* [What you have to do]
Your output is to consist only of the line containing "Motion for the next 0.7" and the lines after it, through the end of the data, reproduced exactly.

* [Items listed in a dataset]
--------------------------------------------------
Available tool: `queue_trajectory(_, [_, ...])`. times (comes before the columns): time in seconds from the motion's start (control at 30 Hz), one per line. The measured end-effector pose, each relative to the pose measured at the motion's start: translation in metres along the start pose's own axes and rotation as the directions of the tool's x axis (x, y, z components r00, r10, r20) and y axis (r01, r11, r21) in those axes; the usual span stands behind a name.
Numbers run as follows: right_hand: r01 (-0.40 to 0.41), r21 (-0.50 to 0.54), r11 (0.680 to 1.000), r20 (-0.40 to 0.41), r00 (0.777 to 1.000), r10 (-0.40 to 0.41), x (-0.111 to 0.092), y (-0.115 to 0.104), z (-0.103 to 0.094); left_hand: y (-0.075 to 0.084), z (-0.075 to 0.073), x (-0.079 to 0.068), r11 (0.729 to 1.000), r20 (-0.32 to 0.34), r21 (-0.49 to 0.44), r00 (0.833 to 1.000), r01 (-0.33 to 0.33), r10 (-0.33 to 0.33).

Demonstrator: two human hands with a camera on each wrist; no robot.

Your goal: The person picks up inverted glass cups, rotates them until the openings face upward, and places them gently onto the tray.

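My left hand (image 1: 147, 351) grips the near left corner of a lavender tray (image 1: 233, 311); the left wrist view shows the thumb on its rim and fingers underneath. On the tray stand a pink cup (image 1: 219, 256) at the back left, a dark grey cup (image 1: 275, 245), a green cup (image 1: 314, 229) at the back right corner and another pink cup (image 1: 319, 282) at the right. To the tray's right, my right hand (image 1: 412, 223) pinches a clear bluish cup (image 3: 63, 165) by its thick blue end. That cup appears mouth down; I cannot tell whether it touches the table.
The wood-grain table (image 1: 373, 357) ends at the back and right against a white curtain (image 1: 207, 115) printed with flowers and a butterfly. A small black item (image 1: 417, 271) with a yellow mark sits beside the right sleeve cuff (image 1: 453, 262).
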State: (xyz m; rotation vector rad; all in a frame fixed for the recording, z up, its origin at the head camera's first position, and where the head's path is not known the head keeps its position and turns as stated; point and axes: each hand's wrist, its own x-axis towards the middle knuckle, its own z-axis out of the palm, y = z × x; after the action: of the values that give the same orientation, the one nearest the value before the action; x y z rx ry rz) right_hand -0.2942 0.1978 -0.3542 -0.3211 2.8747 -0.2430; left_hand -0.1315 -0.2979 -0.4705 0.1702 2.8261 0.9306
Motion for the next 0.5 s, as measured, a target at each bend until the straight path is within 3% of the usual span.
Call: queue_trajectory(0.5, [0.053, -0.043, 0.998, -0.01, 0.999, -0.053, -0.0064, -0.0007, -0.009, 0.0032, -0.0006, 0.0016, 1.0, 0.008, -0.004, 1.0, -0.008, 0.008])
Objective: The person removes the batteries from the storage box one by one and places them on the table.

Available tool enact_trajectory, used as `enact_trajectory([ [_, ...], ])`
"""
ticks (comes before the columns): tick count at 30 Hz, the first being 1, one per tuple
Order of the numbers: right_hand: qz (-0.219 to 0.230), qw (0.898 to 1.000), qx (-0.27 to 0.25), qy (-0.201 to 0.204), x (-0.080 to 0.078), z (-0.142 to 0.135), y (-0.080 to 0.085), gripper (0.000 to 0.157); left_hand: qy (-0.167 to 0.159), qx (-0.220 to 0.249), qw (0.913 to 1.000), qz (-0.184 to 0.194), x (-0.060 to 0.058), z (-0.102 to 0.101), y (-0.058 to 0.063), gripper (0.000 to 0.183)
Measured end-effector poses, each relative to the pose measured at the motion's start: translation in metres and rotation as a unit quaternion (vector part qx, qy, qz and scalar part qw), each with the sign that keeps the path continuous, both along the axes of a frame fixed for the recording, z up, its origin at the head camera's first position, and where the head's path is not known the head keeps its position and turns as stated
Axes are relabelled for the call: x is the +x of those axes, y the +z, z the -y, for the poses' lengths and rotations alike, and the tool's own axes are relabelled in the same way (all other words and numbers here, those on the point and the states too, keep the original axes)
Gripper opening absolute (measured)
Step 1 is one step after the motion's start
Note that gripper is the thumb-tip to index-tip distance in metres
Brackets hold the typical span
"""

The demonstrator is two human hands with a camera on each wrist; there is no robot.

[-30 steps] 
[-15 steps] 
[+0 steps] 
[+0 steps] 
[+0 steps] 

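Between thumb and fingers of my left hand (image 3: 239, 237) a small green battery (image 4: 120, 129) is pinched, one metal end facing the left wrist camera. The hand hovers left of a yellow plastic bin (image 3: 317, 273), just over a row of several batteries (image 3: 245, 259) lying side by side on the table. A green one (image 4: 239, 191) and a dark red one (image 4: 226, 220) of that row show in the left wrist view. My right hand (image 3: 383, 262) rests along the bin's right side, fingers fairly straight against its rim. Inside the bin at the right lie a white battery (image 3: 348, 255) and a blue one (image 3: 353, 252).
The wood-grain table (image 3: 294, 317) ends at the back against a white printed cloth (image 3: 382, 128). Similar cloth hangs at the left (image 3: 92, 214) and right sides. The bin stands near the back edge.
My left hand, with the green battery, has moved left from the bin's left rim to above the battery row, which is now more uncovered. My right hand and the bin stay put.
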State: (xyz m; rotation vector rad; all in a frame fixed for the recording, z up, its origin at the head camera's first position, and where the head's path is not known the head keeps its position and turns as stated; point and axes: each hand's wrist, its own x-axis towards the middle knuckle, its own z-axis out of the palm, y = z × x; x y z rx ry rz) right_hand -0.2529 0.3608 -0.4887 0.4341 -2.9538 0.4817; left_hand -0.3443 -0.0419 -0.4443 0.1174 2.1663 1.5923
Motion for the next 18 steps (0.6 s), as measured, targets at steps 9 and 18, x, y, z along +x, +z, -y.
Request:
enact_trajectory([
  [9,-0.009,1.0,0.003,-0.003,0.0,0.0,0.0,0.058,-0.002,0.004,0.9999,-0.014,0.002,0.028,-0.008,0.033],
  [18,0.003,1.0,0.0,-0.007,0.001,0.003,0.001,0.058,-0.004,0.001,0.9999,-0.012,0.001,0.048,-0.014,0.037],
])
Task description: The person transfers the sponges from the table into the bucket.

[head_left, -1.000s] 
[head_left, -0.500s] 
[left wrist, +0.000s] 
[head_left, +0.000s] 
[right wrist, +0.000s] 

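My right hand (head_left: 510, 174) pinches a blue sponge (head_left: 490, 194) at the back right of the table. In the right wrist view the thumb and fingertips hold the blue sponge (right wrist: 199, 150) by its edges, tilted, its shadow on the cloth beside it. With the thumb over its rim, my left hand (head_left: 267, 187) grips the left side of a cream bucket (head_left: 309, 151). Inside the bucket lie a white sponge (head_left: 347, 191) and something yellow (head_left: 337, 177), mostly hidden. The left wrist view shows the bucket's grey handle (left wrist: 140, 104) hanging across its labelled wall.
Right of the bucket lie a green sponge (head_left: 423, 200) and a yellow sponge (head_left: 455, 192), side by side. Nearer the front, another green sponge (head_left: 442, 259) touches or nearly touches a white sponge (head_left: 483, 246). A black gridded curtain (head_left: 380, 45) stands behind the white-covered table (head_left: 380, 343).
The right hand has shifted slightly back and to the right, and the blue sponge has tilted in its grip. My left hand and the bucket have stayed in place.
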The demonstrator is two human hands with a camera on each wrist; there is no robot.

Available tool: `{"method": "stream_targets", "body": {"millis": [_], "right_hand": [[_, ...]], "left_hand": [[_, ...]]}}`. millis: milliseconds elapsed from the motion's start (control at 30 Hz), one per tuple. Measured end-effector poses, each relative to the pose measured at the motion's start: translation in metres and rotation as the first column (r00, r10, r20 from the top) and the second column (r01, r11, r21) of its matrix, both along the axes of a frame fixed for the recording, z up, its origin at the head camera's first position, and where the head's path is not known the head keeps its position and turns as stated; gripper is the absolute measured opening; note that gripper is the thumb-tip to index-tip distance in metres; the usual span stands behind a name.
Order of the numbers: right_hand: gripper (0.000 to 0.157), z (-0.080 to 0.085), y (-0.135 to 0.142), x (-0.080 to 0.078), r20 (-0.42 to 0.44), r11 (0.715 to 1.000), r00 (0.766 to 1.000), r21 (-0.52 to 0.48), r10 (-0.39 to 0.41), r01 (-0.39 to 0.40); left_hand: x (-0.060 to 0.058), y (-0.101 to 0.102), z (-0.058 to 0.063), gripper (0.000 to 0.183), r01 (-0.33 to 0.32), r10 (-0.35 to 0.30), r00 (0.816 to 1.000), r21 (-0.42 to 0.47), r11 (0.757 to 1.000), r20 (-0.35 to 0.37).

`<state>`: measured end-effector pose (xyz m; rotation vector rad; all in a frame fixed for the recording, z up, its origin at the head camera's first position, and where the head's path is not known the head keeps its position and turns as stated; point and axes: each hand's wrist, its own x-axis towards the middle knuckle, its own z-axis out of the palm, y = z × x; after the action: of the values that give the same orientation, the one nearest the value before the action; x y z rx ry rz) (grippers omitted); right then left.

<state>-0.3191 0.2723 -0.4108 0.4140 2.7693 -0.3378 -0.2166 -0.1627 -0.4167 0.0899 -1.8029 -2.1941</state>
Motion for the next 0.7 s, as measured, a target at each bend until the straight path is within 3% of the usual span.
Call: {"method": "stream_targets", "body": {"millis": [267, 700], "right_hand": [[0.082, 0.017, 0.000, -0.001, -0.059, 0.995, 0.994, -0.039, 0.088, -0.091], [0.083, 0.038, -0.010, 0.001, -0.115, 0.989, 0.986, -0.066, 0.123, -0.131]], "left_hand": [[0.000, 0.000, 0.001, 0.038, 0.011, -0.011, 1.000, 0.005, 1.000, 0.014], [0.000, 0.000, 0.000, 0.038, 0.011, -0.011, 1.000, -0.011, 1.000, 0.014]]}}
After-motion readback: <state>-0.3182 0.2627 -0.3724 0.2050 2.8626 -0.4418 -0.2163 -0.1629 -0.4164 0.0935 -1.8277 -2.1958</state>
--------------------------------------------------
* [Response box]
Motion for the next 0.7 s, as measured, a target at each bend until the straight path is within 3% of the usual span.
Call: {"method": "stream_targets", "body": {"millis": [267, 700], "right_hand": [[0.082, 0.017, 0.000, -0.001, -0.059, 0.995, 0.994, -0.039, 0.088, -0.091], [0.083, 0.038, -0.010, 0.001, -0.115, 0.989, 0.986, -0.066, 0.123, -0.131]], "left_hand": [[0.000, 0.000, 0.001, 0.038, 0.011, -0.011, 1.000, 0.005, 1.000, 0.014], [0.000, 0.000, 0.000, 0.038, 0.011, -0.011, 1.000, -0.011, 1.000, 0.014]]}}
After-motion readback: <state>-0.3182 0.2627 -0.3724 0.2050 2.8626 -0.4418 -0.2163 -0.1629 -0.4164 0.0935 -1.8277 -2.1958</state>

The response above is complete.